Work instruction >>
With the line containing "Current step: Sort" as the start and the line containing "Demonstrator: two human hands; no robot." as the end, transcribe that span of the entries below exactly, including both.

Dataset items

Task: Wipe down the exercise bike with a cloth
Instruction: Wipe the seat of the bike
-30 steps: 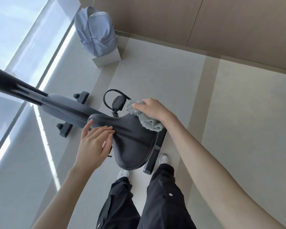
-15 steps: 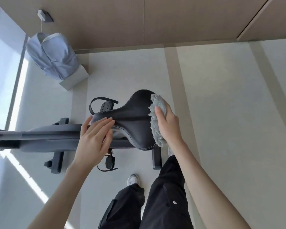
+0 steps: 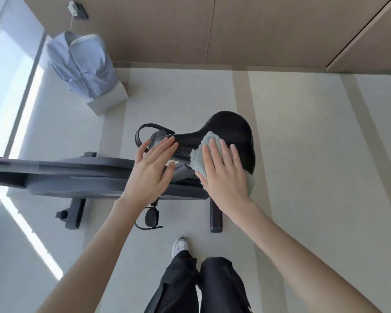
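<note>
Hands are both on the black seat (image 3: 233,129) of the exercise bike (image 3: 77,175), near the middle of the frame. The right hand (image 3: 224,177) lies flat on a fluffy pale blue cloth (image 3: 199,158). Its fingers are straight and a little apart, and they press the cloth down on the wide part of the seat. The cloth sticks out past the fingertips and hangs over the near edge of the seat.

The left hand (image 3: 149,175) is flat too. Its straight fingers rest on the thin front end of the seat, and the thumb points out to the side. It holds nothing.

The dark bike body runs off to the left edge of the frame. One pedal (image 3: 158,135) with a strap shows just above the left hand, and another pedal (image 3: 151,216) hangs below the wrist.

In the upper left, a light blue thing (image 3: 84,66) sits on a white box (image 3: 110,100). It may be a shirt or a bag; I cannot tell. At the bottom are black trousers (image 3: 219,288) and one white shoe (image 3: 180,246) on the pale floor (image 3: 303,154).
</note>
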`<action>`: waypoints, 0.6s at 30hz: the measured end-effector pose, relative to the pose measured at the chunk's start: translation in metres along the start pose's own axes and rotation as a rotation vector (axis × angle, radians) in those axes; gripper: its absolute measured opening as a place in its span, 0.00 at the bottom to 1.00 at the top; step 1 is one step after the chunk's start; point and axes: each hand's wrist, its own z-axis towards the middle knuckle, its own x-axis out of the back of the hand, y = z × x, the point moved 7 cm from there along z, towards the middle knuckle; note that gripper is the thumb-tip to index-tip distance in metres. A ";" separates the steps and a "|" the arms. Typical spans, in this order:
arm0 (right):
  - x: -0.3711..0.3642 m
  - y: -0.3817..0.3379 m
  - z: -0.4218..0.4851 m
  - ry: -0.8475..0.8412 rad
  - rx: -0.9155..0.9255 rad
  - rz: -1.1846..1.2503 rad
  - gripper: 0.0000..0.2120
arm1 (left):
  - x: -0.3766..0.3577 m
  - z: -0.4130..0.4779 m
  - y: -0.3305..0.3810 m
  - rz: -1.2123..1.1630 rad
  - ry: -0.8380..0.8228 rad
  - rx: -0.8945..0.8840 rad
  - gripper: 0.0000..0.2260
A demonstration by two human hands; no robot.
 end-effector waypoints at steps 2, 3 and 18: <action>0.001 -0.013 0.031 -0.086 0.108 -0.025 0.32 | 0.000 -0.002 -0.005 -0.016 0.057 0.016 0.19; 0.000 -0.022 0.047 -0.103 0.185 0.005 0.33 | 0.001 -0.003 -0.010 -0.033 0.093 0.037 0.19; 0.002 0.045 -0.008 -0.191 0.365 0.097 0.33 | -0.017 -0.031 -0.009 -0.017 0.228 0.133 0.21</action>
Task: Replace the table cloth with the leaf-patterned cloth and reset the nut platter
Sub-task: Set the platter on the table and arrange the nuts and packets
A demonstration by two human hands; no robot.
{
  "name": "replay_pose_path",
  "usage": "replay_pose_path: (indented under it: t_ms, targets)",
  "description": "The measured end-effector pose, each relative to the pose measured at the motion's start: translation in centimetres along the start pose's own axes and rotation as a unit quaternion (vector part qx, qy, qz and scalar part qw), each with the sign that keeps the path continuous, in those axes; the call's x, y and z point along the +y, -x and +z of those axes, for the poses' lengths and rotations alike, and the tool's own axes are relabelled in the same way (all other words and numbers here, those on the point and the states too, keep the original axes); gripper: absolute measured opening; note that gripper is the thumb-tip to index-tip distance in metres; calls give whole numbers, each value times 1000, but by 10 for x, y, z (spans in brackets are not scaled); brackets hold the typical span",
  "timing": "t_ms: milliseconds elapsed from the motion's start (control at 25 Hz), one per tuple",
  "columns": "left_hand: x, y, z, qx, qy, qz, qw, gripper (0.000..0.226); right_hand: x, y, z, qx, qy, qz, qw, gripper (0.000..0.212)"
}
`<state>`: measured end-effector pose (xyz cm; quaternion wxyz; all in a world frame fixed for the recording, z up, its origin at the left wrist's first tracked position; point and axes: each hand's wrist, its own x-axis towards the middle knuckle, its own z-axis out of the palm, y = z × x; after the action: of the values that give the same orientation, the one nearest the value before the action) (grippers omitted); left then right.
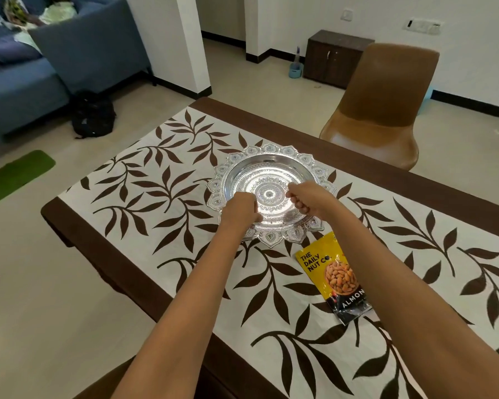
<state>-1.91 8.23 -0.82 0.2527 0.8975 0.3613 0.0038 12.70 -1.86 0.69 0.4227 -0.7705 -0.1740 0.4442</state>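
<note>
Nearest you, just this side of the platter and to its right, the almond packet (333, 279) lies flat on the leaf-patterned cloth (144, 203). Your left hand (239, 208) hangs over the platter's near-left rim, curled into a fist with nothing showing in it. Your right hand (308, 200) is over its right side, fingers curled the same way. The silver platter (271, 168) rests on the cloth, which covers the wooden table (98, 244). Beyond the platter to the right stands a brown chair (383, 105). Far left are a black backpack (92, 115) and a blue sofa (69, 53).
</note>
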Motion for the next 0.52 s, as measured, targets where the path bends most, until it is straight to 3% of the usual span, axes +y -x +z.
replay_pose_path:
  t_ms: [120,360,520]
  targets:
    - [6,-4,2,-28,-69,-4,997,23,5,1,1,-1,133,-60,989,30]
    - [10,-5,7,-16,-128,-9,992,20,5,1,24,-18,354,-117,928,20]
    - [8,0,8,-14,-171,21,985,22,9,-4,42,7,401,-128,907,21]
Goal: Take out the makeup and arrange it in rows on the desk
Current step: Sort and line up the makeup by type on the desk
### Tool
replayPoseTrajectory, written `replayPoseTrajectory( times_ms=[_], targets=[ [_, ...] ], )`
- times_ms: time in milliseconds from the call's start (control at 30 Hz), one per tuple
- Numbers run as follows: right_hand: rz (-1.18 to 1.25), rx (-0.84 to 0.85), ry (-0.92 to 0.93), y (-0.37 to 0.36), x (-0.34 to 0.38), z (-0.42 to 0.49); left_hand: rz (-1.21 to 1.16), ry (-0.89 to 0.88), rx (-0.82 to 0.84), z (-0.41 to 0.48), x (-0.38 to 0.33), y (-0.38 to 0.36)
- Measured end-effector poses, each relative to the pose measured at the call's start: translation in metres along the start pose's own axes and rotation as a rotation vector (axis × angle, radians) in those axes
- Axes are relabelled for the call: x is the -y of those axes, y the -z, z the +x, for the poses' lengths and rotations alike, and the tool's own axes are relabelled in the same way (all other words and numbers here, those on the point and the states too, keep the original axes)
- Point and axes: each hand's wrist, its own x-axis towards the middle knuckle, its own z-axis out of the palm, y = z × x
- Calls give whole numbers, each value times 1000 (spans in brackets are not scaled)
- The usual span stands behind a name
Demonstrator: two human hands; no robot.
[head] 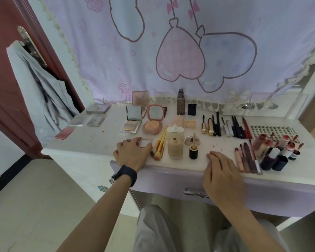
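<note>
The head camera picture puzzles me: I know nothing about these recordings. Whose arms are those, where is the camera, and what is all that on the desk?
There is no machine here. A person wears a camera on the head, looking down, so you see their own two arms. The left hand, with a ring and a dark wristband, rests its fingers on a small pale compact. The right hand lies flat at the front edge of the desk, holding nothing. Makeup is laid out in rows: closed palettes far left, open mirrored compacts, yellow-handled brushes, foundation bottles, a row of pencils and mascaras, and lip glosses at right.
</note>
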Motion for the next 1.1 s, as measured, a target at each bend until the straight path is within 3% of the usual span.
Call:
replayPoseTrajectory(
  times_ms=[233, 433, 567, 933, 1100],
  targets=[
    [-17, 18, -7, 1, 1, 0, -1, -8, 5, -1, 2, 1],
    [-29, 28, 14, 0, -1, -1, -151, -18, -40, 13, 15, 13],
    [-73, 38, 19, -4, -1, -1, -66, -14, -112, 55, 47, 31],
    [-158, 77, -13, -9, 3, 1, 230, -25, 141, 146, 115, 39],
    [-159, 51, -14, -6, 6, 0, 244, -89, -7, 141, 113, 43]
  ],
)
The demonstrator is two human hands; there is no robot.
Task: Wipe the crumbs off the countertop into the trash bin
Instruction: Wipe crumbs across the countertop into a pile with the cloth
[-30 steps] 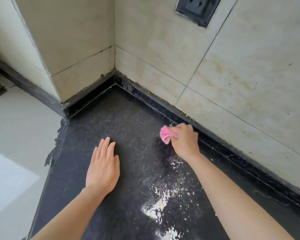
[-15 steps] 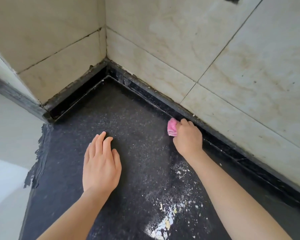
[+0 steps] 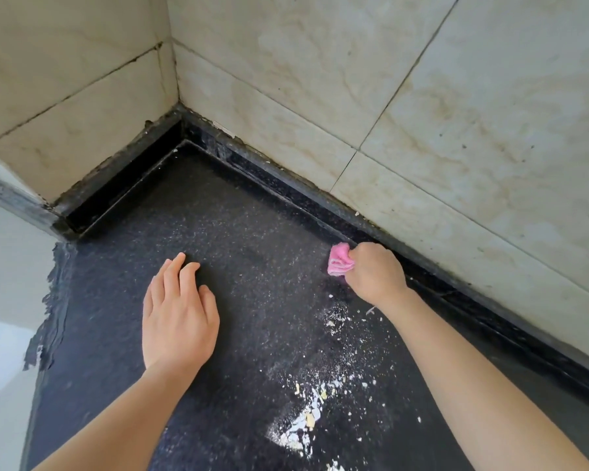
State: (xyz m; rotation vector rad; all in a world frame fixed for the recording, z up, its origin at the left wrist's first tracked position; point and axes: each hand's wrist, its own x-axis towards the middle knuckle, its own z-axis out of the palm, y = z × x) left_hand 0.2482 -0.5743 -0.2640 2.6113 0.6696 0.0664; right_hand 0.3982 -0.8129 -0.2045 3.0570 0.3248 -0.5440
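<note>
Crumbs lie on the dark speckled countertop in a pale trail. Its long axis runs from just below the right wrist down toward the near edge of the view, thin at the far end and thickest close to the person. The right hand is clenched round a bunched pink cloth. The cloth pokes out to the left of the knuckles and appears to sit on the surface, just beside the raised dark lip at the foot of the tiled wall. The whole trail therefore lies on the person's side of the cloth, beneath and just left of the right forearm, with the nearest flecks close to the wrist. The left hand rests palm down with fingers straight and relaxed, holding nothing, well to the left of the trail. The right hand is the nearer one and already sits beyond the far crumbs, so a pull toward the body along the trail looks like the natural stroke. No trash bin is in view, so I cannot tell where the sweep must end.
</note>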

Result for this task >>
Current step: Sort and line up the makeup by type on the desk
### Tool
replayPoseTrajectory, written `replayPoseTrajectory( times_ms=[_], targets=[ [_, ...] ], )`
- times_ms: time in milliseconds from the call's start (control at 30 Hz), one per tuple
- Numbers run as follows: right_hand: rz (-1.18 to 1.25), rx (-0.84 to 0.85), ry (-0.92 to 0.93), y (-0.37 to 0.36), x (-0.34 to 0.38), z (-0.42 to 0.49); left_hand: rz (-1.21 to 1.16), ry (-0.89 to 0.88), rx (-0.82 to 0.84), z (-0.41 to 0.48), x (-0.38 to 0.33), y (-0.38 to 0.36)
- Measured end-effector poses, each relative to the pose measured at the call's start: translation in metres along the start pose's own axes and rotation as a rotation vector (axis × angle, radians) in those axes
- Axes are relabelled for the call: x is the -y of those axes, y the -z, z the +x, for the poses' lengths and rotations alike, and the tool's own axes are relabelled in the same way (all other words and numbers here, those on the point and the states too, keep the original axes)
- Point and axes: each hand's wrist, its own x-axis towards the middle knuckle, its own z-axis out of the palm, y = z × x
- Calls give whole numbers, each value times 1000 (spans in brackets are not scaled)
- The usual span stands behind a name
Demonstrator: two human hands; no robot.

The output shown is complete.